Die Wachtposten hatten sich von den anderen Banditen erzählen lassen, was sich am Bosporus und in Üsküdar zugetragen hatte. Einer von ihnen trat jetzt auf die Brüder Porceddu zu.
„Was sind das für Fremde?“ fragte er. „Woher kommen diese Kerle, die euch angegriffen haben?“
„Keine Ahnung“, erwiderte Dario. Er hob die Schultern und ließ sie wieder sinken.
„Ich bin doch kein Hellseher“, sagte Silvestro unwirsch. „Türken sind sie auf keinen Fall. Sie sind Giaurs, also Europäer wie wir.“
„Griechen? Italiener?“ wollte der Kerl wissen.
„Eine bunt zusammengewürfelte Horde“, erklärte Brodzu. „Wenn ich mich nicht täusche, haben sie sogar einen Nigger dabei, so einen schwarzen Hund. Ja, und einen Papagei und einen Affen habe ich auch an Bord des verfluchten Kahns gesehen.“
„Sie haben also Wunderwaffen?“ fragte ein anderer Wächter der Burg.
„Wunderwaffen gibt’s nicht“, entgegnete Silvestro barsch. „Schreib dir das hinter die Löffel.“
„Aber – was ist mit den explodierenden Flaschen?“ fragte ein Kerl, der unmittelbar neben Brodzu stand.
Brodzu stieß einen grunzenden Laut aus. „Ich sehe das so.
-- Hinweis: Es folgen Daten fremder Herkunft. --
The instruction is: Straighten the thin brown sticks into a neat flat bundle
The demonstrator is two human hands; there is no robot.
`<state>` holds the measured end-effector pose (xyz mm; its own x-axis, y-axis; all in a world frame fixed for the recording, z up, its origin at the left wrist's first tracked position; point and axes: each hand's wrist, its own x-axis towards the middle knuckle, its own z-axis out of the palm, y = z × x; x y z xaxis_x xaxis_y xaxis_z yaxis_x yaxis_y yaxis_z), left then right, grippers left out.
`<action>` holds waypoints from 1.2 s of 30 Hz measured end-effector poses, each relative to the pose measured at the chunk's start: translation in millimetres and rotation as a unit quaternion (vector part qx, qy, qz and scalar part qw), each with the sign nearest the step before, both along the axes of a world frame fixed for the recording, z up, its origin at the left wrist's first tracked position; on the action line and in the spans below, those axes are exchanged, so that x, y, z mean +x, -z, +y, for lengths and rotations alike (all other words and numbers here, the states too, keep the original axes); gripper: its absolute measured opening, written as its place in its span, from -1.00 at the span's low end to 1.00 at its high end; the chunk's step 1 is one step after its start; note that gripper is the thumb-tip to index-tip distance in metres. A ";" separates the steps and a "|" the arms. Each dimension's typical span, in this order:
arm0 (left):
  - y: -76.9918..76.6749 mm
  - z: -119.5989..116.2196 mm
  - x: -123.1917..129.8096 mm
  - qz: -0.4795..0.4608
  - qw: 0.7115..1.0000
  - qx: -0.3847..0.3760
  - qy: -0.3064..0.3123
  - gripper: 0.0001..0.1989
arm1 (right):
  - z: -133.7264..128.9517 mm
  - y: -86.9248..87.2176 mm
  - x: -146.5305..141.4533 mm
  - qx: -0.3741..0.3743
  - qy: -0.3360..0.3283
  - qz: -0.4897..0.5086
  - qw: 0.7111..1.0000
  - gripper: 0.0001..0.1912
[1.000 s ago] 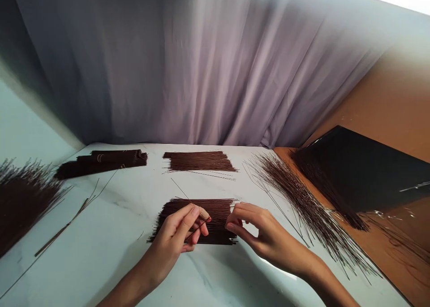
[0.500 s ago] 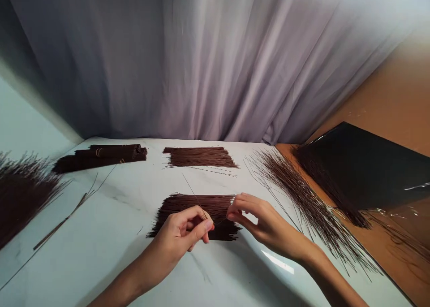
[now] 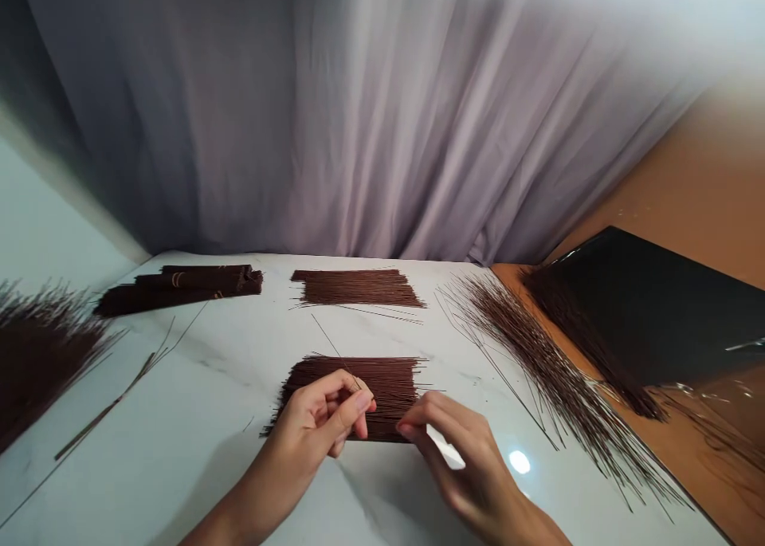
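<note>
My left hand is closed in a pinch on a thin dark-brown strand, which rises from the fingertips up and to the left. Just right of it, my right hand has thumb and forefinger pressed together; whatever lies between them is too fine to make out. Beneath both hands a flat pile of brown strands lies side by side on the white marbled table. The left hand covers part of that pile.
A second flat pile lies farther back. Rolled dark bundles sit at back left, near some loose strands. A dark heap fills the left edge. Long strands and a black sheet are at right; a grey curtain hangs behind.
My right hand has moved down and slightly left, toward the near edge of the pile. The left hand keeps its pinch on the strand. The view has shifted slightly.
</note>
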<state>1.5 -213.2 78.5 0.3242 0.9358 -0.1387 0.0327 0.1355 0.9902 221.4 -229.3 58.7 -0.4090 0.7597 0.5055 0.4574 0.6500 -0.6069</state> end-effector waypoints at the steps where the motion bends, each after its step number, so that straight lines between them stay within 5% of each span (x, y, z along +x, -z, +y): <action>1: -1.9 -1.7 0.6 -0.009 1.000 -0.007 0.005 -0.67 | 3.3 1.8 2.9 -0.024 0.003 0.004 1.000 -0.84; 5: -3.0 -4.0 2.8 -0.044 0.998 -0.040 0.017 -0.65 | 18.4 -7.5 12.6 -0.075 -0.013 -0.019 0.997 -0.81; 14: 2.3 5.1 1.9 0.041 0.998 0.000 -0.047 -0.62 | 32.0 -50.7 22.6 -0.005 -0.052 -0.194 0.980 -0.86; 22: 34.1 18.8 -3.5 0.061 0.996 0.051 -0.033 -0.59 | 64.0 -71.9 33.7 0.009 -0.039 -0.233 0.972 -0.85; 26: 37.5 18.8 -0.6 0.055 0.997 0.050 -0.029 -0.60 | 60.0 -75.6 15.7 0.079 0.001 -0.230 0.970 -0.89; 30: 32.9 14.8 4.3 0.076 0.996 0.038 -0.015 -0.56 | 59.8 -84.7 -22.9 0.200 -0.044 -0.294 0.933 -0.54; 32: 32.0 13.8 4.9 0.087 0.995 0.049 -0.017 -0.55 | 66.1 -85.9 -35.5 0.250 -0.082 -0.348 0.900 -0.60; 36: 33.5 16.7 1.2 0.076 0.995 0.055 -0.029 -0.58 | 76.7 -75.0 -25.4 0.274 -0.022 -0.399 0.875 -0.90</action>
<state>2.7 -196.5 45.0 0.2525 0.9644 -0.0781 0.1780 0.0331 0.9835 196.0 -152.7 133.7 -0.8202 0.4679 0.3292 0.5611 0.7702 0.3031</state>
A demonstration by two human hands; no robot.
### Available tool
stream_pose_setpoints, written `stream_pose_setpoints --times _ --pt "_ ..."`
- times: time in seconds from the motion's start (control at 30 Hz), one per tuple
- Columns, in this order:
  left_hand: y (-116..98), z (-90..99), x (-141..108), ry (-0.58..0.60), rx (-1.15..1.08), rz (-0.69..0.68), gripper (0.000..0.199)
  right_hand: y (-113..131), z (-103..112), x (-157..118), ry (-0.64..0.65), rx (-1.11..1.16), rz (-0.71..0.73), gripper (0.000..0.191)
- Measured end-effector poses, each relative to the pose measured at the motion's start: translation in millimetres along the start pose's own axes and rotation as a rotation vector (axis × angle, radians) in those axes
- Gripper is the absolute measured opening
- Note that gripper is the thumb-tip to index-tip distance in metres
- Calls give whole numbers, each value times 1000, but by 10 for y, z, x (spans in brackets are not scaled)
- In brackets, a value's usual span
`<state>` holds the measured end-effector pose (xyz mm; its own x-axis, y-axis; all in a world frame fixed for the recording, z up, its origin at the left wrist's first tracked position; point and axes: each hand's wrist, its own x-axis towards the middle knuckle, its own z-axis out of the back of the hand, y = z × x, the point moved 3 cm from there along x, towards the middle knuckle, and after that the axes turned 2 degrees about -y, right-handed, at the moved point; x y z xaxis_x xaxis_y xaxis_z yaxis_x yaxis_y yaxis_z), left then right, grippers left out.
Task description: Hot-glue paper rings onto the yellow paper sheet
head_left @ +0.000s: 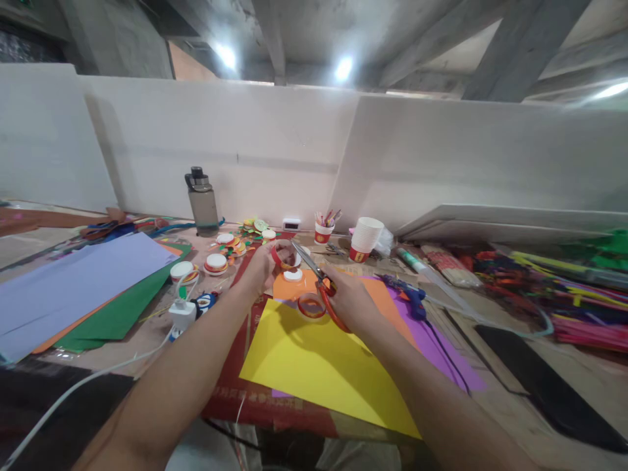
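In my left hand (265,263) is a cut piece of a red-and-white paper cup (281,259), gripped by its side. My right hand (351,296) is closed around the orange-red handles of a pair of scissors (310,263), whose blades point up and left beside the cup piece. Whether the blades touch it, I cannot tell. Below, a red ring cut from a cup (311,314) lies on a yellow sheet of paper (324,366). A small white round piece (293,276) rests on orange paper (314,282) just under my left hand.
At the back stand a grey bottle (203,209), a cup of pens (324,232) and stacked paper cups (366,239). A blue glue gun (416,301) lies right, near a black phone-like slab (544,386). Coloured sheets (88,281) and a white plug adapter (182,315) are left.
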<state>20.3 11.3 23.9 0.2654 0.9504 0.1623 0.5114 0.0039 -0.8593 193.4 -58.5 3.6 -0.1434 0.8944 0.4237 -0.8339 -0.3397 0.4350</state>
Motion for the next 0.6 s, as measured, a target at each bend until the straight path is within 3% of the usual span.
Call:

Die Hunde füllen die Flaschen mit Pulver und Blei ab, stecken eine Lunte rein und zünden sie an. Dann schmeißen sie die Flaschen zu ihrem Gegner rüber.“
„Genial“, sagte ein Bandit. „Warum machen wir das nicht auch?“
„Du Idiot, ich kopiere nichts von einem Todfeind“, antwortete Dario. „Jeder hat seine eigene Kampfmethode. Diese Burschen haben unsere Methode nur noch nicht richtig kennengelernt.“
„Also schön“, sagte Silvestro Porceddu. „Ich gehe jetzt erst mal nach oben. Wir treffen uns dann im Saal.“
Er stapfte davon. Dario, Brodzu und die anderen blickten ihm nach. Sie verspürten jetzt ebenfalls Durst. Ja, der Wein würde sie aufmuntern und die Müdigkeit aus ihren Knochen vertreiben. Hunger hatten sie auch – nicht nur auf Brot, Wurst und Käse, sondern auch auf die Frauen.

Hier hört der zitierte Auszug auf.